■ **DATA SECTION**:
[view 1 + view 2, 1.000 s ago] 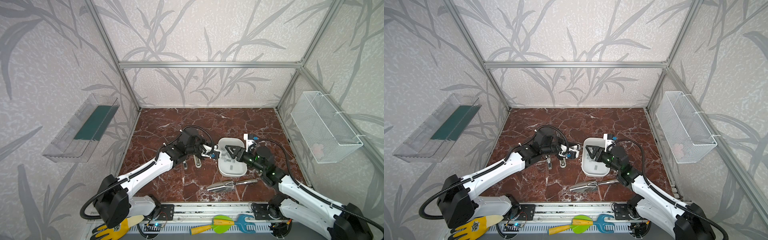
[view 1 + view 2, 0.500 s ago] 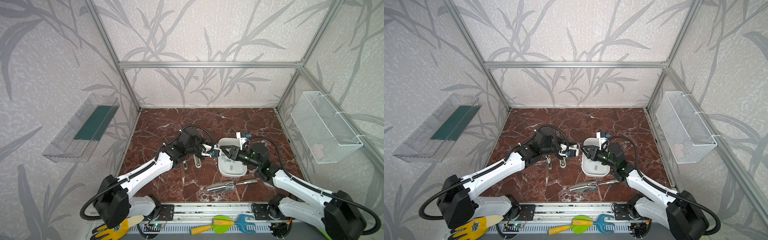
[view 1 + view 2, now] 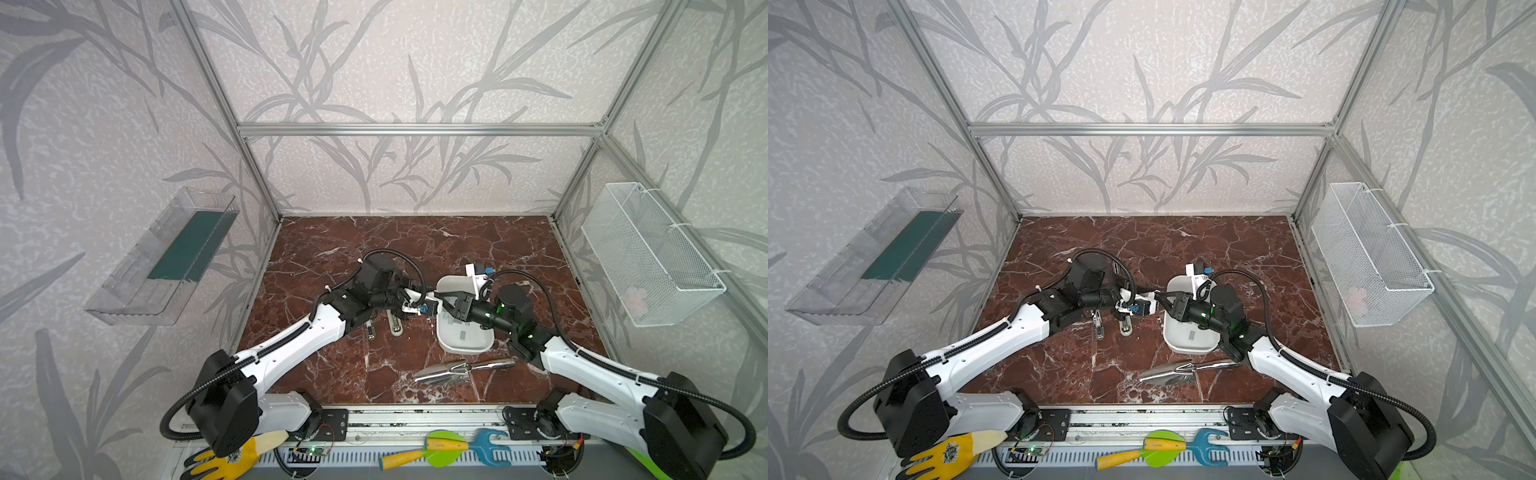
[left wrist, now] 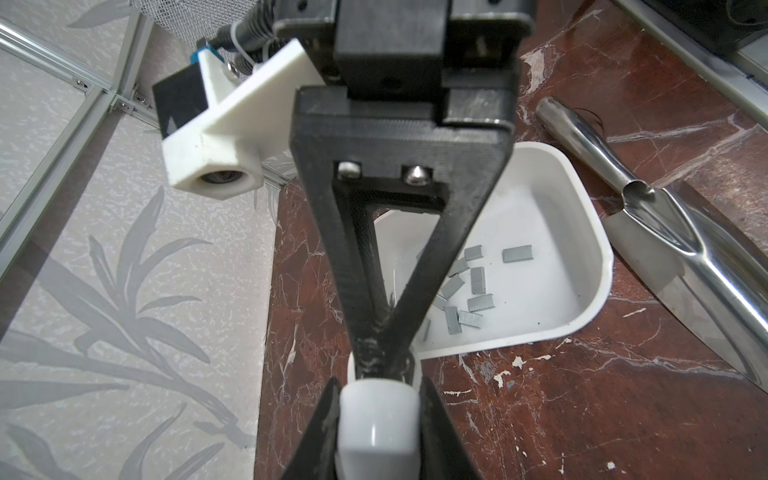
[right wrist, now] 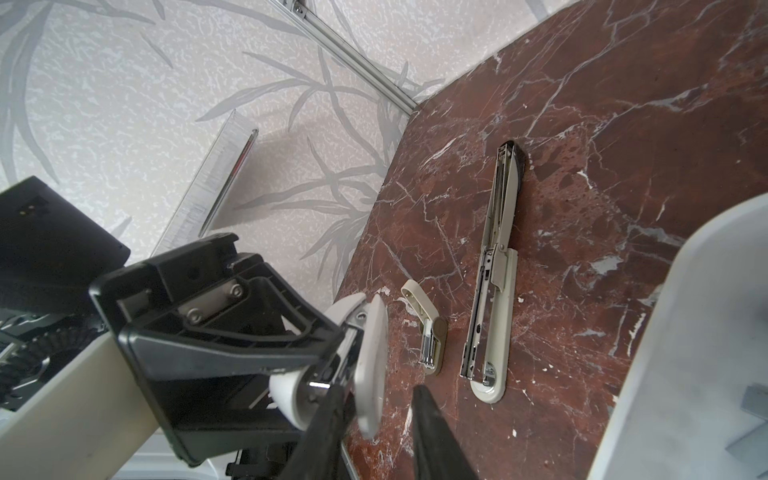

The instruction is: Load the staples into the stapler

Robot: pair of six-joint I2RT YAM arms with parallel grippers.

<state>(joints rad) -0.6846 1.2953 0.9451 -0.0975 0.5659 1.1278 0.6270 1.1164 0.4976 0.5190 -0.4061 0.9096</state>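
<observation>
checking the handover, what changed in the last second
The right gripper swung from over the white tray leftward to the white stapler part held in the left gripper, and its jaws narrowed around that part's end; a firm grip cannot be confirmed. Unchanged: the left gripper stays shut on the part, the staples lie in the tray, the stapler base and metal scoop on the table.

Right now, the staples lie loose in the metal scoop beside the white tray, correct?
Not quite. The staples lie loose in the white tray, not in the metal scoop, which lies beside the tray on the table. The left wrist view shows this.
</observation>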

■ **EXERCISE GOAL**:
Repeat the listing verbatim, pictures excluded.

■ **EXERCISE SOLUTION**:
[view 1 + view 2, 1.000 s ago] 
[view 1 + view 2, 0.500 s ago] 
[view 1 + view 2, now] 
[left wrist, now] 
[right wrist, now] 

The instruction is: Load the staples into the stapler

Robot: pair of six-joint I2RT YAM arms with parallel grippers.

<state>(joints rad) -0.6846 1.2953 0.9451 -0.0975 0.5659 1.1278 0.6270 1.1164 0.4976 0.5190 -0.4061 0.9096</state>
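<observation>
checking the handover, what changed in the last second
The right gripper swung from over the white tray leftward to the white stapler part held in the left gripper, and its jaws narrowed around that part's end; a firm grip cannot be confirmed. Unchanged: the left gripper stays shut on the part, the staples lie in the tray, the stapler base and metal scoop on the table.

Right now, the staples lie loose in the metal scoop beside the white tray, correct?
Not quite. The staples lie loose in the white tray, not in the metal scoop, which lies beside the tray on the table. The left wrist view shows this.
</observation>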

The exercise requires no more work.